In this paper, we present briefly the current state of the lexicon‑grammar of Portuguese frozen sentences, in order to focus on the problem of inheritance of morphological features in the lexical analysis of these complex forms. Tagging frozen sentences implies to add them inflection values in as much the same way as to simple verbs. The problem becomes more complicated with compound tenses, where some form of calculus of the complex verb is required (Silberztein 2004:189-190). For languages with limited number of auxiliary constructions, compound tenses may not constitute a major problem. For Portuguese, however, there are a large number of auxiliaries which show non-trivial, complex, combinatorial patterns, making it necessary to deal with them before and independently from the lexical analysis of idioms. In other cases, it may also be interesting to state in the idiom’s tag certain inflection values resulting from long-distance constraints. For example, the gender-number values of some words in the frozen sentence, which depend on the gender-number values of one of its subject, may function as a clue to establish the subject-verb relation during syntactic analysis, especially in the context of anaphora resolution.
References
Baptista, J.; A. Correia; G. Fernandes. 2004. Frozen Sentences of Portuguese: Formal Descriptions for NLP. Workshop on Multiword Expressions: Integrating Processing, International Conference of the European Chapter of the Association for Computational Linguistics, Barcelona (Spain), July 26, 2004. ACL: Barcelona, pp. 72-79.

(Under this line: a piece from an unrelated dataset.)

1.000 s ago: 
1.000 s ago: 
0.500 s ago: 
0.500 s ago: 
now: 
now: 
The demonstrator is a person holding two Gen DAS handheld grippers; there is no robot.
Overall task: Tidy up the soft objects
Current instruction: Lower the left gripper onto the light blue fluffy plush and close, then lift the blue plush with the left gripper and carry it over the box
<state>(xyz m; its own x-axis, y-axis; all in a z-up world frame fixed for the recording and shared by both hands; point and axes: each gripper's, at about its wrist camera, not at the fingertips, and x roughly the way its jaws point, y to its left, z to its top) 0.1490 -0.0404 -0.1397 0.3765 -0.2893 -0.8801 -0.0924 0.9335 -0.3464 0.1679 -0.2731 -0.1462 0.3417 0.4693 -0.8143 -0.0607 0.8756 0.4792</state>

Gross, M. 1982. Une classification des phrases figées du français. Revue Québecoise de Linguistique 11-2:151-185. Montréal: UQAM.
Gross, M. 1996. Lexicon-Grammar. in Brown, K.; Miller, J. (Eds.). Concise Encyclopedia of Syntactic Theories. Oxford: Pergamon Press, pp. 224‑259.
Gross, M. 1999. Lemmatization of Compound Tenses in English. in C. Fairon (ed.), Analyse Lexicale et Syntaxique: Le système INTEX, Lingvisticae Investigationes 22 :71‑122. John Benjamins Pub.Co.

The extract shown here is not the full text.